Biography and History

Sir Walter Alexander Raleigh was an English critic and essayist. In 1885, Raleigh went to India, having been appointed as the first professor of English literature at Aligarh Muslim University. In 1889, he was appointed Professor of Modern Literature at University College, Liverpool, and he began to write The English Novel (his first novel), Robert Louis Stevenson: An Essay, and Style. He was Clark Lecturer in English Literature at Trinity College, Cambridge, in 1899, and incorporated his lectures into his book Milton. By 1900, he was winning recognition as the most original and stimulating of the younger critics. In June 1904, Raleigh became the first holder of the new Chair of English Literature at Oxford with a fellowship at Magdalen College.
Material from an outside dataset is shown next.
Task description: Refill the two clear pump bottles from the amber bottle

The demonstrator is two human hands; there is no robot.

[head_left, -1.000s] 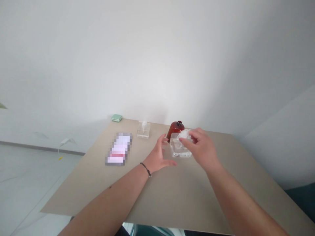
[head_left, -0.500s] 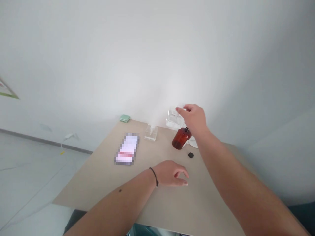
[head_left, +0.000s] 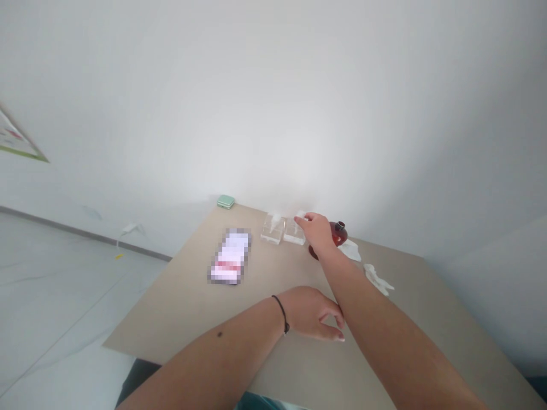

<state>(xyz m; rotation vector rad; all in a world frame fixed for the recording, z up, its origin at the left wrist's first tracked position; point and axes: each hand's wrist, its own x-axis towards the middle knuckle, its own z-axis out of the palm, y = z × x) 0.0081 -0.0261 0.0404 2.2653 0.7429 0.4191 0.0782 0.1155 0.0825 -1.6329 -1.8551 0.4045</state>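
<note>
My right hand (head_left: 318,232) reaches far across the beige table (head_left: 179,307) and grips a clear square glass bottle (head_left: 294,232) by its white top. The bottle stands on the table right next to a second clear glass bottle (head_left: 272,229). Behind my right hand sits a brown amber bottle (head_left: 339,233), partly hidden by the hand. My left hand (head_left: 314,312) rests on the table nearer to me, fingers curled loosely, with nothing visible in it. A black band circles its wrist.
A pixelated flat item (head_left: 229,256) lies left of the bottles. A small green case (head_left: 225,201) sits at the far table edge by the white wall. Crumpled white tissue (head_left: 378,279) lies right of the amber bottle.
My right hand has carried the clear bottle from up in the air down onto the table beside the other clear bottle. My left hand has drawn back slightly toward me.
</note>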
The school of English Language and Literature began its steady development with Raleigh's appointment. In October 1914, when his Oxford professorship was reconstituted as the Merton Chair of English Literature, he became a fellow of Merton College. After the outbreak of the First World War in 1914, Raleigh stopped writing literary criticism. The war occupied his thoughts for the rest of his life. In 1915, he went to the United States in order to deliver two lectures about England and the War at Princeton University. He found a new interest in his lectures at Oxford after 1918, when men who had fought in the war crowded to hear him. In July 1918, he accepted the invitation of the Air Ministry to write the official history of the Royal Air Force, The War in the Air, although he only managed to complete the first volume before his death.